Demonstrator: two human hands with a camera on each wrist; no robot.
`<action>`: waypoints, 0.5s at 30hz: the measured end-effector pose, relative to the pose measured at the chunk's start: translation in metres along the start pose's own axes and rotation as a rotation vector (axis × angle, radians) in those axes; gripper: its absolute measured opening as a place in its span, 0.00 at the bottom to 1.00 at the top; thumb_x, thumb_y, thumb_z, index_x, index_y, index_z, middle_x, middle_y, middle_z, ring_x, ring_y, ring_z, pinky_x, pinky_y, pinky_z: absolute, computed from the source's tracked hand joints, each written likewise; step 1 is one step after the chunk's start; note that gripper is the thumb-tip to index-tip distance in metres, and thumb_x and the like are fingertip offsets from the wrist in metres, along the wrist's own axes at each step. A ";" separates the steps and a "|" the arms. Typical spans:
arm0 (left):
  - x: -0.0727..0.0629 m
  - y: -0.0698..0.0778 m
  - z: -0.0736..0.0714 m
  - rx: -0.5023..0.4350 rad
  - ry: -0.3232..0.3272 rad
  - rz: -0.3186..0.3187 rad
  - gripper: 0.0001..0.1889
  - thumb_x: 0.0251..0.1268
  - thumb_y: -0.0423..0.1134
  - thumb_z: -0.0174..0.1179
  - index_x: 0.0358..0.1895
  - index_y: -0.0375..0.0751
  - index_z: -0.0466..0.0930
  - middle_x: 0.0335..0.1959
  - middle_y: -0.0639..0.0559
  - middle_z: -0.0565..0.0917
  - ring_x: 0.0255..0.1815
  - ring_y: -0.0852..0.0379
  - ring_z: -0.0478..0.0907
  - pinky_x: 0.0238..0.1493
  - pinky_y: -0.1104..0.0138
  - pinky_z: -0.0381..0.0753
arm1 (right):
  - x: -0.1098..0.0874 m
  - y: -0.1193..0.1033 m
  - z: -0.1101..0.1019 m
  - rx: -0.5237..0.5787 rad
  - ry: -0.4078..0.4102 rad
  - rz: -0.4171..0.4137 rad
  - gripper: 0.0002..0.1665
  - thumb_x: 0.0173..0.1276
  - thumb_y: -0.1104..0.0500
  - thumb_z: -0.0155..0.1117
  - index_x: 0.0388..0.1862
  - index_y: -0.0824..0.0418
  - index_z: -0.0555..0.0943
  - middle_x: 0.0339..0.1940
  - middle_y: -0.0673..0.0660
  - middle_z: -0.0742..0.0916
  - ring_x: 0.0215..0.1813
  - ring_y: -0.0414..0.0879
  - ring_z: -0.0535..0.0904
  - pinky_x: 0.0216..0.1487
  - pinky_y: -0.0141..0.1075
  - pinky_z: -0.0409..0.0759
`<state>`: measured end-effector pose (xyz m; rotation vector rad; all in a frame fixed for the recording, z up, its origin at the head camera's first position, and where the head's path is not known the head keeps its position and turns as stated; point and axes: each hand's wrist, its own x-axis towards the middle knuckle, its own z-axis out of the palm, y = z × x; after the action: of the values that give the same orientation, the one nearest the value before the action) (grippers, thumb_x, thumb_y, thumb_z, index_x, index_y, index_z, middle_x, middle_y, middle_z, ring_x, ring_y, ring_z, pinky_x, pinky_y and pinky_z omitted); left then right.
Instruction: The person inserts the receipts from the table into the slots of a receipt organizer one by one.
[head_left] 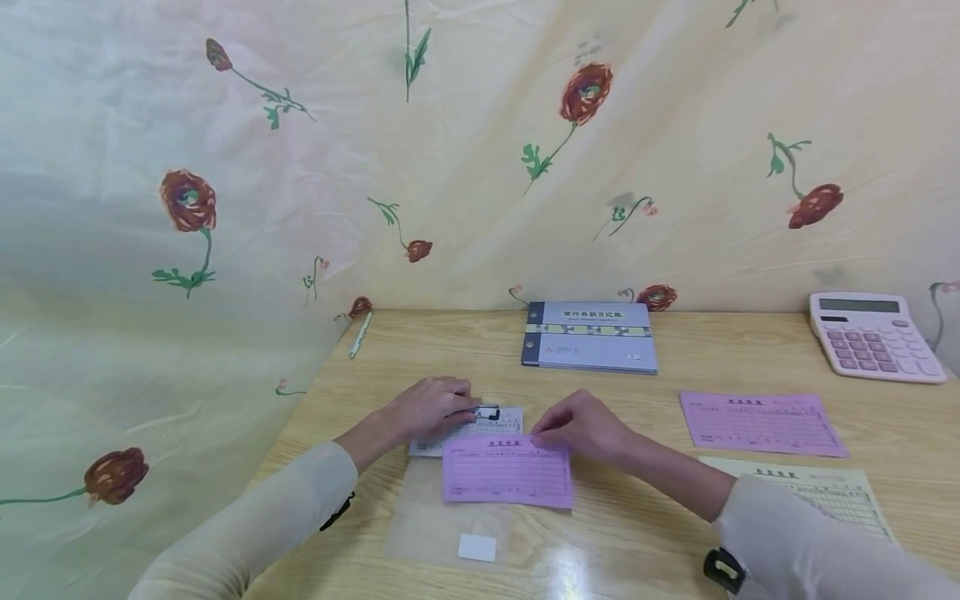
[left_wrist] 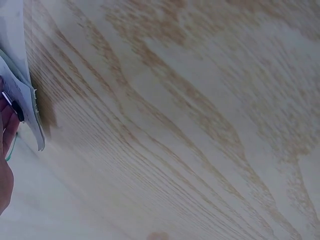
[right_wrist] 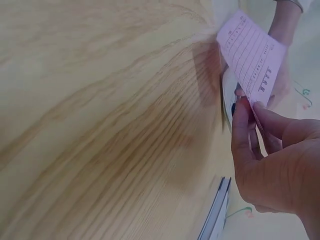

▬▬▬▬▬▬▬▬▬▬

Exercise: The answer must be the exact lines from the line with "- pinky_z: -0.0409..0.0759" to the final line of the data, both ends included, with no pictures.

Exercise answer:
  - pinky_z: -0.0409..0.0759
`<state>`: measured end-effector pose (xyz m; rotation vector rad; all in a frame fixed for the recording, z up, its origin at the head camera's first position, and where the head's path is not known the head keeps its position and turns as stated; point and axes: each hand's wrist, its own x-axis towards the middle knuckle, its own z-axis out of the palm, y = z × x; after the action: of the values that give the same orientation, the one nearest the value before the action) (grippers, thumb_x, thumb_y, thumb_z, index_x, index_y, index_z, middle_x, middle_y, middle_z, ring_x, ring_y, ring_z, pinky_x, pinky_y and pinky_z omitted); left then right.
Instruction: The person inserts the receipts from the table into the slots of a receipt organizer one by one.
[head_left] 
[left_wrist] 
[right_wrist] 

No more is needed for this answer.